Jul. 13th, 2004

Yum!

Jul. 13th, 2004 09:18 pm
todayiamadaisy: (Default)
The woman ahead of me in the 8 items or less queue this afternoon had:
  1. a packet of smoked herrings; and

  2. a small carton of rum and raisin ice-cream.

There’s an evening meal to savour.

I went back to my old school today, sort of. When I was in Year 12, the Sisters of Mercy girls’ school I attended merged with the Christian Brothers boys’ school around the corner. The boys’ school became the senior campus and so I finished my school days there. Today I was at the junior campus, the old convent otherwise known as Snans (St Ann’s, if you speak clearly). I don’t know why I was surprised to find it hasn’t changed much. The office has been renovated and the artwork on the walls is different, but everything else seems to be more or less the same. I really wanted to take a stroll down what used to be the Year 9 corridor (and may still be, for all I know) to see if the gruesome tableau of Jesus being taken from the cross is still there, but I didn’t get a chance. I hope it is still there, disturbing new generations of students (although it was never as disturbing as the head-of-Jesus-in-a-box that used to be in the nuns’ chapel).

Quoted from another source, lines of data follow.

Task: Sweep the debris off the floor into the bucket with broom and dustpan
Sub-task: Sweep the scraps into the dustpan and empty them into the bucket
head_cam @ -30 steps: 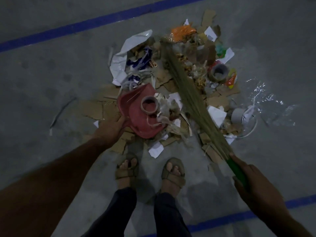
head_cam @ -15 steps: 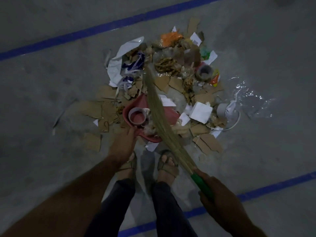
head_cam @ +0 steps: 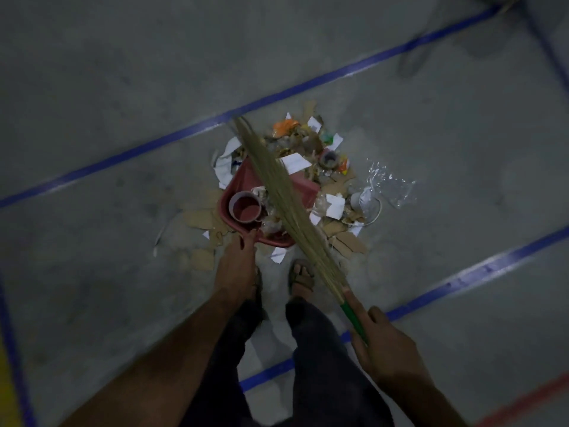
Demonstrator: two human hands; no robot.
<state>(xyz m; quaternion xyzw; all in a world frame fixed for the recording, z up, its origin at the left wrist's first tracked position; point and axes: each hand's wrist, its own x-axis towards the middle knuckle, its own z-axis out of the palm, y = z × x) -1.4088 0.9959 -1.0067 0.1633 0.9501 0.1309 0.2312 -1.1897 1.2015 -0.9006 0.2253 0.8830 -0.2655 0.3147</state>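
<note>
Mid-sweep, judging by the layout: loading the dustpan, bucket stage not yet reached.

Grey floor [head_cam: 123, 87] crossed by blue tape lines [head_cam: 308, 87]. Debris pile [head_cam: 326, 180] at centre frame: cardboard scraps, white paper, an orange wrapper at 12 o'clock of the pile, clear plastic film [head_cam: 389, 183] at 3 o'clock. Broom [head_cam: 286, 198] laid diagonally across the pile, bristle tips toward 11 o'clock, green handle toward 5 o'clock. Red dustpan [head_cam: 243, 177] under the bristles, at 9 o'clock of the pile, carrying a tape roll [head_cam: 245, 207] and some litter. Left hand [head_cam: 235, 266] gripping the dustpan's near edge, fingers curled over it. Right hand [head_cam: 381, 349] wrapped round the green handle, forefinger stretched along it.

Next, probably: drawing the bristles toward 6 o'clock to drag more scraps into the pan, pan held flat against the floor so paper cannot slip beneath.

Bucket nowhere in view. Pan's handle hidden by the left hand. Dim light and blur; small scraps hard to identify. Left foot mostly covered by the forearm.
</note>
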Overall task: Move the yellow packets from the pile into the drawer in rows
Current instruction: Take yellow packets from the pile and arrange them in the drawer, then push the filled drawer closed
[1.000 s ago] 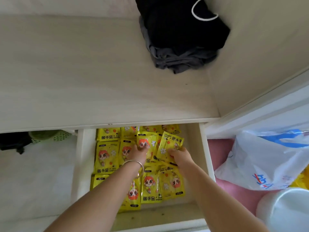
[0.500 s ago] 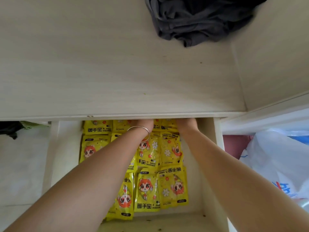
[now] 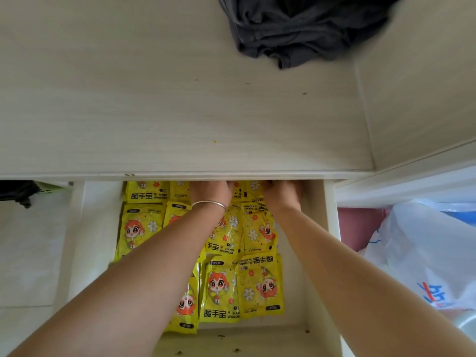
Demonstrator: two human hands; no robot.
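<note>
At the drawer's [image 3: 315, 228] 12 o'clock end | my left hand [image 3: 210, 193] and right hand [image 3: 282, 194] reach under the shelf lip, fingers hidden, grip unknowable | step: seating yellow packets [image 3: 221, 292] in back row | next: withdraw, fetch more.

Two hands reaching into one open drawer [image 3: 315, 228], at least nine yellow hand-warmer packets [image 3: 260, 287] showing in rows, more lying hidden, one silver bangle [image 3: 209, 203], one dark garment [image 3: 304, 29] lying far, one white plastic bag [image 3: 425, 251] sitting right
</note>
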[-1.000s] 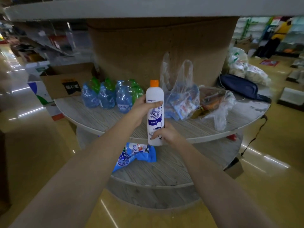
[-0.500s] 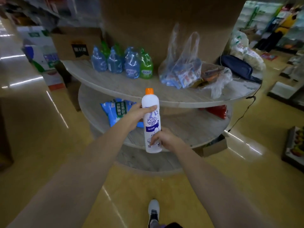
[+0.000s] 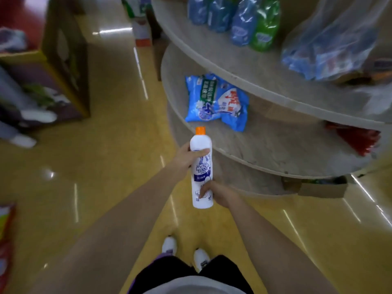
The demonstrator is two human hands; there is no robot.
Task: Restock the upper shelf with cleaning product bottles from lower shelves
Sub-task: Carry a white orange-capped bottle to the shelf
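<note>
At far left, a printed cardboard display box (image 3: 63, 66) stands on the glossy yellow floor (image 3: 110, 158), with blurred goods around it that cannot be identified.

Centre frame: the white cleaner bottle (image 3: 201, 172) with an orange cap (image 3: 200, 130) is held upright in the air, in front of the round shelving unit and just off the edge of the lower shelf (image 3: 265, 145). It touches no shelf. The left hand (image 3: 184, 159) grips the bottle's upper body, fingers curled behind it and thumb laid across the front below the shoulder. The right hand (image 3: 218, 193) grips the lower body, fingers wrapped round the bottle near its base. Both forearms are extended forward. Below them, two white shoes (image 3: 169, 245) stand on the floor.

Right of the bottle, a blue bagged product (image 3: 216, 100) lies flat on the lower shelf, apart from the bottle. A red item (image 3: 356, 139) lies further right on the same shelf, partly hidden under the shelf above.

On the middle shelf (image 3: 233, 66), blue bottles (image 3: 220, 13) and one green bottle (image 3: 265, 28) stand in a shrink-wrapped group. To their right, a clear plastic bag (image 3: 331, 45) holds blue packets.

A cardboard box (image 3: 318, 187) sits at floor level under the unit.
</note>
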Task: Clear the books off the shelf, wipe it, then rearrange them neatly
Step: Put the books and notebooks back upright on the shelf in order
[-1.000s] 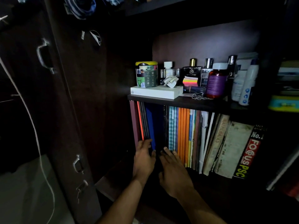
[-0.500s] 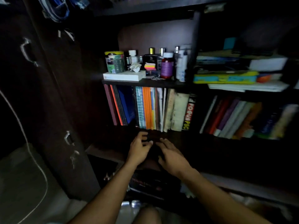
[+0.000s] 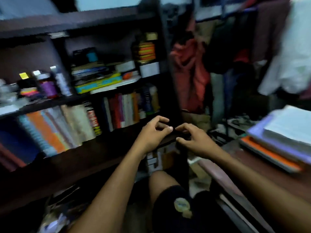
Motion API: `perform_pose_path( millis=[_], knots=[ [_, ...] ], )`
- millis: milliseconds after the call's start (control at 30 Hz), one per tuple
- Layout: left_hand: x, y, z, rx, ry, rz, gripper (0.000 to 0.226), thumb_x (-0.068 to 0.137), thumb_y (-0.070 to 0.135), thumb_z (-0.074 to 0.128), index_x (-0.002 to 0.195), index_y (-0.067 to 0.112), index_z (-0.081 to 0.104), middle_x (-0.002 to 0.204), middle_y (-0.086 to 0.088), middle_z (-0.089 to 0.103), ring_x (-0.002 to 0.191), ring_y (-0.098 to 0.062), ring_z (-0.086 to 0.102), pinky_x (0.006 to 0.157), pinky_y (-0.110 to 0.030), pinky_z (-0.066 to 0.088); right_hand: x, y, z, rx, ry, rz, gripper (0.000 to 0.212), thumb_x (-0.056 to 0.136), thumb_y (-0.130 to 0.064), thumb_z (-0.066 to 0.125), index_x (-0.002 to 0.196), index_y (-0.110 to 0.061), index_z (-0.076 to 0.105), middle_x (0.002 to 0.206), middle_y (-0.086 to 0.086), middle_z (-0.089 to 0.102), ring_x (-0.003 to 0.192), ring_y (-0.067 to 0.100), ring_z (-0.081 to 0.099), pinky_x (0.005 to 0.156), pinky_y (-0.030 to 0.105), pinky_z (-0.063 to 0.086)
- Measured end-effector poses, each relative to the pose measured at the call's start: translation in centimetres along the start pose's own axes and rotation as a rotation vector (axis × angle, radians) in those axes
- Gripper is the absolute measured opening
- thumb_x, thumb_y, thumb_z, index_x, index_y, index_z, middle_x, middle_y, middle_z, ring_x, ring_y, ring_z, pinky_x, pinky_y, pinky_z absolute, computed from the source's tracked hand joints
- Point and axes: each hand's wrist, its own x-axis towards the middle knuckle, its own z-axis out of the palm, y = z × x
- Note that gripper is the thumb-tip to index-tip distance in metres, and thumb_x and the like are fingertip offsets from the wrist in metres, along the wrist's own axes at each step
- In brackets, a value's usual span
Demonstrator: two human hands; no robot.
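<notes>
The whole view is blurred by motion. My left hand and my right hand are close together in front of the right end of the dark shelf board. The fingers of both hands curl round a dark flat object that hardly stands out from the shadow. Upright books fill the shelf's left compartment, and more upright books stand in its right compartment, behind my hands. Flat-lying books rest on the shelf above.
Bottles and small jars crowd the upper left shelf. A stack of books and papers lies on a surface at the right. Clothes hang beyond the shelf's side. My knee is below my hands.
My hands have come out of the gap among the left books and moved right along the shelf. My view has swung right, showing the hanging clothes and the stack.
</notes>
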Motion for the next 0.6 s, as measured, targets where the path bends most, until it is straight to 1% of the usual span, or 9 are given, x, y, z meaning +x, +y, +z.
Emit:
perform_pose_path(
  millis=[67, 133, 233, 333, 400, 433, 467, 533, 600],
  knots=[
    [0.7, 2.5, 5.0, -0.012, -0.113, 0.053, 0.024, 0.095, 0.033, 0.071, 0.117, 0.030, 0.063, 0.105, 0.008, 0.071, 0.097, -0.008, 0.069, 0.089, -0.031, 0.054, -3.8, 3.1, -3.3, -0.026, 0.091, 0.069, 0.029, 0.091, -0.027, 0.071, 0.119, -0.022, 0.064, 0.114, -0.001, 0.065, 0.105, 0.011, 0.062, 0.090, 0.028, 0.048],
    [0.8, 3.7, 9.1, -0.013, -0.211, 0.080, 0.029, 0.093, 0.032, 0.073, 0.121, 0.029, 0.062, 0.108, 0.008, 0.070, 0.096, -0.009, 0.069, 0.089, -0.033, 0.056, -6.8, 5.2, -5.1, -0.063, 0.126, 0.119, 0.026, 0.088, -0.025, 0.072, 0.113, -0.021, 0.066, 0.108, -0.001, 0.066, 0.100, 0.012, 0.062, 0.089, 0.032, 0.049],
    [0.4, 4.9, 15.2, 0.058, -0.375, 0.107, 0.041, 0.092, 0.033, 0.074, 0.130, 0.028, 0.059, 0.118, 0.006, 0.066, 0.101, -0.010, 0.067, 0.094, -0.034, 0.056, -11.6, 8.0, -6.9, -0.096, 0.143, 0.197, 0.031, 0.082, -0.032, 0.067, 0.110, -0.017, 0.066, 0.105, -0.001, 0.066, 0.097, 0.011, 0.060, 0.084, 0.031, 0.047],
    [-0.4, 5.0, 18.9, 0.087, -0.494, 0.124, 0.054, 0.092, 0.030, 0.074, 0.141, 0.025, 0.051, 0.131, 0.001, 0.062, 0.110, -0.011, 0.065, 0.097, -0.029, 0.053, -15.1, 10.4, -7.5, -0.069, 0.180, 0.216, 0.043, 0.079, -0.043, 0.059, 0.113, -0.018, 0.066, 0.108, -0.003, 0.066, 0.099, 0.007, 0.061, 0.086, 0.024, 0.049],
    [-0.4, 4.6, 20.2, 0.086, -0.528, 0.111, 0.059, 0.092, 0.029, 0.074, 0.145, 0.025, 0.048, 0.136, 0.002, 0.058, 0.114, -0.012, 0.064, 0.099, -0.028, 0.052, -16.8, 12.0, -8.2, -0.046, 0.211, 0.273, 0.037, 0.083, -0.041, 0.061, 0.113, -0.022, 0.067, 0.108, -0.008, 0.067, 0.099, 0.003, 0.062, 0.085, 0.023, 0.050],
    [-0.3, 4.3, 20.5, 0.088, -0.530, 0.105, 0.060, 0.092, 0.029, 0.074, 0.146, 0.026, 0.047, 0.138, 0.003, 0.057, 0.115, -0.012, 0.063, 0.100, -0.029, 0.052, -17.3, 12.8, -8.6, -0.033, 0.248, 0.303, 0.028, 0.085, -0.034, 0.066, 0.111, -0.024, 0.067, 0.105, -0.010, 0.068, 0.098, 0.001, 0.063, 0.084, 0.023, 0.051],
    [-0.1, 4.1, 20.6, 0.090, -0.526, 0.102, 0.061, 0.092, 0.029, 0.074, 0.146, 0.027, 0.046, 0.138, 0.004, 0.056, 0.115, -0.011, 0.063, 0.101, -0.030, 0.052, -17.8, 13.9, -8.9, -0.002, 0.309, 0.331, 0.019, 0.087, -0.024, 0.071, 0.107, -0.025, 0.068, 0.100, -0.012, 0.069, 0.094, 0.000, 0.064, 0.082, 0.023, 0.052],
    [0.4, 3.9, 21.2, 0.078, -0.510, 0.093, 0.060, 0.092, 0.028, 0.074, 0.146, 0.027, 0.046, 0.139, 0.002, 0.056, 0.115, -0.011, 0.064, 0.102, -0.032, 0.053, -18.8, 16.1, -9.8, 0.092, 0.473, 0.437, 0.017, 0.089, -0.009, 0.073, 0.094, -0.026, 0.070, 0.087, -0.011, 0.071, 0.079, -0.001, 0.065, 0.076, 0.025, 0.055],
    [1.1, 3.7, 21.6, 0.058, -0.477, 0.077, 0.059, 0.092, 0.029, 0.075, 0.145, 0.028, 0.048, 0.139, 0.002, 0.056, 0.116, -0.011, 0.064, 0.104, -0.037, 0.053, -19.4, 17.5, -10.6, 0.267, 0.644, 0.564, 0.014, 0.093, -0.012, 0.070, 0.082, -0.020, 0.068, 0.077, -0.003, 0.071, 0.069, 0.009, 0.064, 0.066, 0.035, 0.059]
  ],
)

This semester I will be doing a community history project, which I’m looking forward to immensely. I have to do a brief history of a local primary school, for which I plan on returning to my childhood primary school of St Marcellus, and a longer history on a community feature of my choosing. I haven’t chosen it yet, but it will be something from my hometown of Purnim (some thirty or so minutes from the City by the Sea). The curious dynamics of small - nay, tiny - country towns mean that I am still a local, despite not having lived there for twelve years, while current citizens are newcomers and will stay newcomers for the rest of their lives. In preparation for this history, I have been reading through my grandmother’s old diaries. They go back to 1956 (earlier ones have been lost, alas) and contain the wisdom of the ages. Australia’s twentieth century Samuel Pepys:

Wednesday, 11 August 1965

Sold Beryl. Got £28-1 for her. We went to town later. Chris said Billie didn’t have his will signed.


I assume Beryl was a cow (actually, I know Beryl was a cow, because earlier she had a calf). No idea who Chris and Billie were, but I hope Billie signed his will eventually.